Arron Crable

A Letter to My Son.

What up Man,

I wish you were here. I would have enjoyed your company and your help. I could have used your help with projects I was doing around the house (wall around the deck, working on the shed, landscaping, and helping me cut grass). Not just for the help, but also the talks we had. I wish that you would have talked to me about what was going on in your life instead of keeping everything to yourself. Maybe someone could have advised you differently. You were so secretive, you needed to talk to all of us more, but you thought that you were smart enough to work it out yourself. You weren’t.

It must have been about a month after your funeral before I had enough courage or heart to go to the cemetery. It was rough.  All I saw was a mound of dirt where you laid. It was cold and wet that day. I got out the truck, and about halfway up the hill I fell to my hands and knees and started crying. The pain was so bad I couldn’t move, I just cried. The next week, I tried again, and I got to you - the crying started again. The following week I spoke to you and Uncle Mike since your graves are side by side. It gets a little easier to stand there, but to this day the pain is still there. I still go every week, I know everybody in the neighborhood by name. When I get there now I say a prayer and then we talk. I talk and you listen. One time I had an issue going on, and I was talking to you and God (I was sitting on the ground) asking what should I do and said give me a sign on what to do. Two-minutes later my phone rang, problem solved.  

When you first left us I went through a lot of feelings and emotions. I was numb, hurt, angry and placed blame on some people. I was holding a lot of things in as best as I could. One day at work I started listening to gospel music and it gave me comfort and it relaxed me. Certain songs made me relax, I could find comfort in them. So the music person that I am, I started putting together songs on a cd. That helped me get clarity and ease the pain.

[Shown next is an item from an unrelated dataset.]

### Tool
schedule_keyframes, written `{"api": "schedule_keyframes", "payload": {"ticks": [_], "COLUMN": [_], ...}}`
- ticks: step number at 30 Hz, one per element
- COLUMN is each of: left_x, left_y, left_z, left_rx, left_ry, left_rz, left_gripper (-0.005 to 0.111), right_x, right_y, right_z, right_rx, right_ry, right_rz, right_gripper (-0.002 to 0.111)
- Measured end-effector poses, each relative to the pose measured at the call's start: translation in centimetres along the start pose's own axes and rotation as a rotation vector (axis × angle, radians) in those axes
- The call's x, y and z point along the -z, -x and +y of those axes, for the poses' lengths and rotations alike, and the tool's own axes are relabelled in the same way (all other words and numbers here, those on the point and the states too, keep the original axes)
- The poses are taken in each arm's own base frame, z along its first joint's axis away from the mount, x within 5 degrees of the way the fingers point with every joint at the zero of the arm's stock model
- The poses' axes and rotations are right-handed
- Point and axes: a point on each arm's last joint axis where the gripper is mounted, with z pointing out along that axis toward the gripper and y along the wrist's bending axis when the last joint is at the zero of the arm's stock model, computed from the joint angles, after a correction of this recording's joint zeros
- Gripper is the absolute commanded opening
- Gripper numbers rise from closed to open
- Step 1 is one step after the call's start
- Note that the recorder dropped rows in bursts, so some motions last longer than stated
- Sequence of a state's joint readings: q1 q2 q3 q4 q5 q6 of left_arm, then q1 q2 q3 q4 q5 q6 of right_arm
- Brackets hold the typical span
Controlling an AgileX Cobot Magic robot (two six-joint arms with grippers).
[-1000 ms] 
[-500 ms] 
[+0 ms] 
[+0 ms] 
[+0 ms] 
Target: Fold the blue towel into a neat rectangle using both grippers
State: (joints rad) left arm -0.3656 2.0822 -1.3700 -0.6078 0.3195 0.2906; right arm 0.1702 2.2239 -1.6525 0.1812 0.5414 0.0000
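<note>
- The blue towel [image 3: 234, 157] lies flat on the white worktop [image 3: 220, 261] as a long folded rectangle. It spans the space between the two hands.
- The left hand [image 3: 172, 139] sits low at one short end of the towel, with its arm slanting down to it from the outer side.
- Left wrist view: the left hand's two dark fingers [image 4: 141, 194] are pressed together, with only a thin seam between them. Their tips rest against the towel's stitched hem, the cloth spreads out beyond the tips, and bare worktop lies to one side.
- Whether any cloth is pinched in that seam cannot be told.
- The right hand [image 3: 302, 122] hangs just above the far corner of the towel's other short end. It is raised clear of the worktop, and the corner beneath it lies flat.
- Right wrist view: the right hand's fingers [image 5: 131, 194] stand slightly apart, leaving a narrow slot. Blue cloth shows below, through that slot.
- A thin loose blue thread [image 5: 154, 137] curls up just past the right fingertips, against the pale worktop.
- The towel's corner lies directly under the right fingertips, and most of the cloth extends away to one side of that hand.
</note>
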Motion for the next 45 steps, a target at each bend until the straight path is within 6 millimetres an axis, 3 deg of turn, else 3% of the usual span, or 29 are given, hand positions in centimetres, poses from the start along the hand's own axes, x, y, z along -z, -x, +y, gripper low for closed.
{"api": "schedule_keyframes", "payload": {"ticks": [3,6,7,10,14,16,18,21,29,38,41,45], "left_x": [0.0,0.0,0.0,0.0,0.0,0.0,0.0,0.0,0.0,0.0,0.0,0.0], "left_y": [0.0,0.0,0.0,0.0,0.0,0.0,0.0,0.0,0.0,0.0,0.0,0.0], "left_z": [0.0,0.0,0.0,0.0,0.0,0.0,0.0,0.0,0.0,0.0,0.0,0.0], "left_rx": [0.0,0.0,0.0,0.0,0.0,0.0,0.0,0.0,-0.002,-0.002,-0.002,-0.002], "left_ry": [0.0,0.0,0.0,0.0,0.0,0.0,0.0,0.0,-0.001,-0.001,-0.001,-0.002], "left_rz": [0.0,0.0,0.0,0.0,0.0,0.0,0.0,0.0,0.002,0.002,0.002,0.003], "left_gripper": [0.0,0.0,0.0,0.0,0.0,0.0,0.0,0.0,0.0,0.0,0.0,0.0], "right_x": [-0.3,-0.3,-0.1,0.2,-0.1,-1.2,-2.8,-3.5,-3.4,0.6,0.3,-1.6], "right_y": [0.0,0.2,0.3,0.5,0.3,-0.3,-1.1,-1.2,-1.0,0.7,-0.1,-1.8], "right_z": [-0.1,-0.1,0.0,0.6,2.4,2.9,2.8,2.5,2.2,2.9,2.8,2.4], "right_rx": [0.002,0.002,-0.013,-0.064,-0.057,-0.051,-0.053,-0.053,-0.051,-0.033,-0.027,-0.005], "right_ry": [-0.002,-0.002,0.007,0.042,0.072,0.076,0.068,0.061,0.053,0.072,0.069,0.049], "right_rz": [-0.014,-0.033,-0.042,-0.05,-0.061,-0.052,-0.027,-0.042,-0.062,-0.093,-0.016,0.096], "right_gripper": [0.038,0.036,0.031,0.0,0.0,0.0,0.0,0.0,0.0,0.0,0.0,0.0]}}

Then after awhile, I needed something more so I put together some more songs that inspired me and helped me with my heavy heart. Not all gospel songs work, they have talk to my heart and have certain meaning to me. There is a time when I will listen to gospel music, but I don’t feel it and then all of a sudden I will feel the music. Between the music and our talks, it relaxes me and connects with me down deep in my soul. I continue to make cds. I give them to people, and they say they like it, but they don’t understand that this is my therapy to help me through the pain. I hear these songs, I hear them in my soul. There were times when people would tell me or suggest that I should seek therapy. I tell them, the only therapy I need is to sit there with you, Uncle Mike and God and talk. I can talk all day and tell you guys everything and anything. You guys don’t criticize or talk back and you don’t try to analyze. When I walk away, y’all and the music lets me know what I need to do.

Since you’ve been gone, every day I wake up with a hole in my soul. There is a void, a hollow feeling, and emptiness. Some days it is bad and some days it is worse, but the good Lord wakes me up and it’s a good day. Good day, when I started in the mill there was a gate guard everyday he would greet me and say “good day can’t beat it.” Torrential rain, below 0, snowstorm or a 90-degree day, he would greet me with a “good day can’t beat it.” Every day is good if you are alive. Knowing how bad I feel, I am still thankful even with a heavy heart I had 23 years of life with you and that will always make me smile.